The research students completed included discoveries about the effects of prenatal stress, underbillings for inpatients at hospitals, masculinity depression and stigma and professional probability in relation to sports brand sponsorship. Other topics of research explored the removal of lead from water, the tornadic inflow measurement probe and determining whether a bacteriophage affects the Lyme disease agent.

Ethan Moriarty is a junior mechanical engineering major who completed a research project on severe weather, specifically, tornadoes. He researched a new type of technology that more accurately predicts tornadoes.

“The tornado probe was fascinating, that was something that I had been following since the very beginning,” Dr. Alexandre de Lencastre, associate professor of biological sciences and Director of QUIP-RS, said. “We are just on the heels of having a tornado hit in Hamden, so this was perfect timing to study this.”

Joe Battalia, a junior biology major, studied the factors that affect the transition of dependence to independence in tree swallow chicks. He studied urban birds compared to rural birds and how that affects the birds’ life.
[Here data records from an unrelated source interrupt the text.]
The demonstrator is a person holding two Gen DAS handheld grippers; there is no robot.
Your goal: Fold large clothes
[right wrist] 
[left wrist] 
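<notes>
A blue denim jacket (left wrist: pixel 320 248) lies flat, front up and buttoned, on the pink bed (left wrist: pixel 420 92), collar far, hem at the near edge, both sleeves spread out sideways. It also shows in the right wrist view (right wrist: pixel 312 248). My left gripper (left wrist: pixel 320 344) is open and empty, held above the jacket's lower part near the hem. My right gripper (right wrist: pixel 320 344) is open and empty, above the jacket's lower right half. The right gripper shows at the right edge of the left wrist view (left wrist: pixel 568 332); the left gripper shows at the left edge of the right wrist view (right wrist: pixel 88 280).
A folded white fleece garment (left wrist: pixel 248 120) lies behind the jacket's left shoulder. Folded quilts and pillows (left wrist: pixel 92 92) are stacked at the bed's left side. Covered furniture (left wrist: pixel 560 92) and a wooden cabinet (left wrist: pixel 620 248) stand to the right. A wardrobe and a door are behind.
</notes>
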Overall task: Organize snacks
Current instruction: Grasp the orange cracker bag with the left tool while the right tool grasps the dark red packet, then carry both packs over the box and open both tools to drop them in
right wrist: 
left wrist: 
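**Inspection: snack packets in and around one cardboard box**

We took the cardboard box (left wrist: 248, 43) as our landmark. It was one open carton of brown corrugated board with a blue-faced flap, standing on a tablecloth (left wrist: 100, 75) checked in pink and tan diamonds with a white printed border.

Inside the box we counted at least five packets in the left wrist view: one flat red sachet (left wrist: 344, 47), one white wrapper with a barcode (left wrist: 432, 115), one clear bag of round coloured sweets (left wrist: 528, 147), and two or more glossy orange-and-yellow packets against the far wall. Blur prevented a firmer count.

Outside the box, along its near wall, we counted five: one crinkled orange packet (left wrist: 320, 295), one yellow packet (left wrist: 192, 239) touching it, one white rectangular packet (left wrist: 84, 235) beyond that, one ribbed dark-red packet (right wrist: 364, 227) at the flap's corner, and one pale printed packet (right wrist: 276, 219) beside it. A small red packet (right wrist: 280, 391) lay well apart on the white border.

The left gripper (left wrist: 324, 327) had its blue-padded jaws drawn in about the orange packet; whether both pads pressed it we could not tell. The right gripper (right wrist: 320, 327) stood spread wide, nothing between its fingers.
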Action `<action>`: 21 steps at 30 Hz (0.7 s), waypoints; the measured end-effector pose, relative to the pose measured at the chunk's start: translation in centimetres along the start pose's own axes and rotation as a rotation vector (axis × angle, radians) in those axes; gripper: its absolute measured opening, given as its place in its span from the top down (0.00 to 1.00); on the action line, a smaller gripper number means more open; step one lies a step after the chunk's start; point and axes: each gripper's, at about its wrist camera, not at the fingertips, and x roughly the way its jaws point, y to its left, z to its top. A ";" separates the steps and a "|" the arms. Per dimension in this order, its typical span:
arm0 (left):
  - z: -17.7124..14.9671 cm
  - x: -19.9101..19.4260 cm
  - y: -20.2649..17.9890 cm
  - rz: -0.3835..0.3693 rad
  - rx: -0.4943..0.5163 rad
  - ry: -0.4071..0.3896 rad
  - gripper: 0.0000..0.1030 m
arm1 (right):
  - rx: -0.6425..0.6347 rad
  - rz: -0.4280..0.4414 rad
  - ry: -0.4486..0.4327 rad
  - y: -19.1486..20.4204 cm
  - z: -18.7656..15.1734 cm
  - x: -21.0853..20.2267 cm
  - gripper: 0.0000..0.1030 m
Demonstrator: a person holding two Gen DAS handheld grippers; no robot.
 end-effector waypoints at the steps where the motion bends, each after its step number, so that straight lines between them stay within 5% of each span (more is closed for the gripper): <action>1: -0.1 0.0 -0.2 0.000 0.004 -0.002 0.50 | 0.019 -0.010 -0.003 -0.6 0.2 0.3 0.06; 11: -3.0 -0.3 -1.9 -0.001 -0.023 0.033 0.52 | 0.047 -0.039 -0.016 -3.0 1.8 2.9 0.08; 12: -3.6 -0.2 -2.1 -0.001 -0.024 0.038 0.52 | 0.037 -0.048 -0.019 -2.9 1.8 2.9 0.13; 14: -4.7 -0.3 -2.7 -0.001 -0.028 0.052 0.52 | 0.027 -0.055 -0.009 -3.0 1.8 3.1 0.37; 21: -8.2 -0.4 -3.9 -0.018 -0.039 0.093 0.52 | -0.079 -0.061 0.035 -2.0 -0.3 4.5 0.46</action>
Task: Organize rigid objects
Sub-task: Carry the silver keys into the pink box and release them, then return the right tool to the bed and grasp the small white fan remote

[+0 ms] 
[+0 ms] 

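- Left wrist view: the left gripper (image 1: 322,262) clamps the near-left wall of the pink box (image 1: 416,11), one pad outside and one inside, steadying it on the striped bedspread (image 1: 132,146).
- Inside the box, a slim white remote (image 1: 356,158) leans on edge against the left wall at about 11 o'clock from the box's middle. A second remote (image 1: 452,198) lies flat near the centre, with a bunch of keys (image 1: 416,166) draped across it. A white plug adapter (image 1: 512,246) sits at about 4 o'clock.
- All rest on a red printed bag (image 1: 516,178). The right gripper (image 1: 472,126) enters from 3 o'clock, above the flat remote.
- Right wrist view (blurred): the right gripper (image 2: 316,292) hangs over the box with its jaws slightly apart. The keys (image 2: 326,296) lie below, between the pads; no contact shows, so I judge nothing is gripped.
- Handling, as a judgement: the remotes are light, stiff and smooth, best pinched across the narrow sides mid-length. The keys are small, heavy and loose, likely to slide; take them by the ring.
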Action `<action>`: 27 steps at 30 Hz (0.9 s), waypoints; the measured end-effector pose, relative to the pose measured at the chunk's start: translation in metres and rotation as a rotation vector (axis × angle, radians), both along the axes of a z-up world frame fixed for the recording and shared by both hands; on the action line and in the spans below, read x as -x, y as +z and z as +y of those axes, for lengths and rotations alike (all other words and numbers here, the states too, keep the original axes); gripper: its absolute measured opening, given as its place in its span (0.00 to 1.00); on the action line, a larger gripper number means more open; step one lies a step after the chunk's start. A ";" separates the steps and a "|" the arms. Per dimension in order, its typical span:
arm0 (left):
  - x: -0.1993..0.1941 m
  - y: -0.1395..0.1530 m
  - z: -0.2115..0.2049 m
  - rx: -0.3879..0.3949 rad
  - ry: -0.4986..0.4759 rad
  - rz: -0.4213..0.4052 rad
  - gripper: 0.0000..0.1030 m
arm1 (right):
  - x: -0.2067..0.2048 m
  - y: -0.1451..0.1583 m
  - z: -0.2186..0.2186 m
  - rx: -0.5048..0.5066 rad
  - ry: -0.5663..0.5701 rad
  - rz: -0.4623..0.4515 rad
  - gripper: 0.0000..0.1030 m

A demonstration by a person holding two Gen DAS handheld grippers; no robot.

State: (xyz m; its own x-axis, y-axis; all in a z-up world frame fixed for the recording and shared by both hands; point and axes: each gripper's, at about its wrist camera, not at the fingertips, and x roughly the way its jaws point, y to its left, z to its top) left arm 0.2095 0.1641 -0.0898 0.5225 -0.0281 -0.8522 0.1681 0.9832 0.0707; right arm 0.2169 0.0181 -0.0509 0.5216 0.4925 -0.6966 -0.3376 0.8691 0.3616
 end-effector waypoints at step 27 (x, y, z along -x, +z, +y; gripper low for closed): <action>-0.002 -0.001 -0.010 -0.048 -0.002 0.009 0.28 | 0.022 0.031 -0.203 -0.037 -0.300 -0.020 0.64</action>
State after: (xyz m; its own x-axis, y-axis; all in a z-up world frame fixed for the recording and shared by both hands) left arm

“A lot of us had some assumptions about birds, and how you sustain ecosystems for birds,” Dr. Katie Place, associate professor of strategic communication, said. “We had our assumptions smashed to pieces by this conversation about these birds.”

Two students, Juliana Shevchenko, a junior computer software engineering major, and Berrak Teklap, a junor industrial engineering major, worked on programming that would look into reducing underbilling for patients at Hartford Hospital.

“The students who partnered together to apply their computer science, their engineering skills, they helped to generate more efficient computer systems at a hospital,” Place said. “I think that’s fascinating too, to have a big impact on businesses and on society.”

The program has a committee of five members who oversee everything from the students’ application process to the final product. The program emphasizes the importance of research in a student’s education.

“It enables them to see how everything comes full circle,” Place said. “All of the skills you’ve learned throughout your college career can come together in this project. You learn how to accurately translate those results to meaningful implications to help communities and ultimately help society.”

The purpose of QUIP-RS is to foster students’ curiosity and provide them with the necessary resources to complete research on something they care about.

“The program teaches them resilience, it teaches them problem-solving and enhances their learning experience,” Lencastre said. “I love this program because I get to learn things I knew nothing about from students who are passionate about their topic.”